A Master from the New Generation – Geshe Thubten Sherab
I was born in 1967 in a very small village of about two hundred people in the province of Manang, which is in the western part of Nepal. Because my parents had five sons, they wanted at least one or two of them to join the monastery; it is an honor and a way of accumulating merit for the family. My parents had a disagreement about who should join the monastery, me or my younger brother, and finally they decided on my younger brother. They brought him to Kopan Monastery, but Lama Yeshe rejected him, saying that he was too young, although Lama had accepted others of the same age. I guess he didn’t have the karma in this life to be a monk. Then my parents brought me to Lama Yeshe and Lama accepted. So I had the karma.

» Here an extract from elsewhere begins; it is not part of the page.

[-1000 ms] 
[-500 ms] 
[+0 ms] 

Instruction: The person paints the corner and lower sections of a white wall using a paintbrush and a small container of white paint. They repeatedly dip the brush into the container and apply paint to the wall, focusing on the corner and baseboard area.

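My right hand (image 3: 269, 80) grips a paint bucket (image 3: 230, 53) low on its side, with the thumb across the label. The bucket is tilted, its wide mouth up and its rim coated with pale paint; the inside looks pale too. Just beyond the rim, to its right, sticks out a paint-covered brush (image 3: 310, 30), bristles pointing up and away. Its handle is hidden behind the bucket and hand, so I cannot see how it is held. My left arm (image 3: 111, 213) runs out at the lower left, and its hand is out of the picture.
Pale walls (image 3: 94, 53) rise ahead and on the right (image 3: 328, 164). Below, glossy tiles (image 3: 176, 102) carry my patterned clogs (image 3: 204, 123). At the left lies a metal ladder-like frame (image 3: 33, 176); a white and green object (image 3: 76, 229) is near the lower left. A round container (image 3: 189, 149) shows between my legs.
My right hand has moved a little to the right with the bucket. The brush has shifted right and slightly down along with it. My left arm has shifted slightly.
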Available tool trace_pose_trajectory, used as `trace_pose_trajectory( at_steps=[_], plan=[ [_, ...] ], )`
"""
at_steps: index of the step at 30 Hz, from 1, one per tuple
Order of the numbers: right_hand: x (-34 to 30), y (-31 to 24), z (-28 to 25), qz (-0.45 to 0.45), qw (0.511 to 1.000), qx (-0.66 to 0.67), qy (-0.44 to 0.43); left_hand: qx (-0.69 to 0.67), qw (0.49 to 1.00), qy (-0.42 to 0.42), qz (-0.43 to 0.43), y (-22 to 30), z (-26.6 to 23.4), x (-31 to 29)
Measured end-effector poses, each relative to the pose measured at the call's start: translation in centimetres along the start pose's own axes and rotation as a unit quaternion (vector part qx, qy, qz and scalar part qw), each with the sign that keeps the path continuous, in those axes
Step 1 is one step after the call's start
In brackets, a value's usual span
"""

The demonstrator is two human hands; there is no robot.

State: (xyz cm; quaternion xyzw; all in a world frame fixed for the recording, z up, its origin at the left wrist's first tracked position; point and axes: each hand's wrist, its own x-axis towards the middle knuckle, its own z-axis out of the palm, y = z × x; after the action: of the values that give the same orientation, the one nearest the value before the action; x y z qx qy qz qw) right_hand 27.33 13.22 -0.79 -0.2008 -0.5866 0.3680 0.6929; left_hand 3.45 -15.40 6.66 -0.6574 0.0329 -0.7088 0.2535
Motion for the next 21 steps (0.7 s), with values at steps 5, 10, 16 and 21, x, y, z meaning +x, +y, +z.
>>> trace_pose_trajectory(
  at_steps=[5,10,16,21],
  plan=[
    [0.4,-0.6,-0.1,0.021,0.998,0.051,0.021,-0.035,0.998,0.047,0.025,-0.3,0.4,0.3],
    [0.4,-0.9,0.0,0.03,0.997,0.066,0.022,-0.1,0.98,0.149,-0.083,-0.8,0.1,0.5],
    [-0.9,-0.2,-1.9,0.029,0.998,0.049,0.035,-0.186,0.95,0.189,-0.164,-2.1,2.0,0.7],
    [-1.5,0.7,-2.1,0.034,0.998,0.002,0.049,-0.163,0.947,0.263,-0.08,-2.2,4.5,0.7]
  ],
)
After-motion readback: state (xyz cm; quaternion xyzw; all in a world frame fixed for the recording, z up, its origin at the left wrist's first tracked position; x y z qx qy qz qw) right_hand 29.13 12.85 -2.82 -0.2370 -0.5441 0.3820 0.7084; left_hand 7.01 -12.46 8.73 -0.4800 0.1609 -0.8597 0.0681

At that time I wasn’t against becoming a monk, but at the same time it wasn’t my own decision. It was more or less like going to school. When I was around 18, as any normal teenager I struggled a lot, not knowing whether it was best for me to continue or to disrobe. But then, just before I went to Sera, I made the strong decision that being a monk continuously was how I was going to spend my life. Maybe that was when I became fully-ordained in my own mind. It was at that time that I was walking with one of my teachers, the late Geshe Jampa, from Kathmandu to Kopan. He mentioned that the Manang people are all extremely devoted, but they seem to lack an understanding of the Dharma. He told me that it would be good if I could help them understand more, so this had the biggest impact on me and made me want to go to Sera and study in depth. …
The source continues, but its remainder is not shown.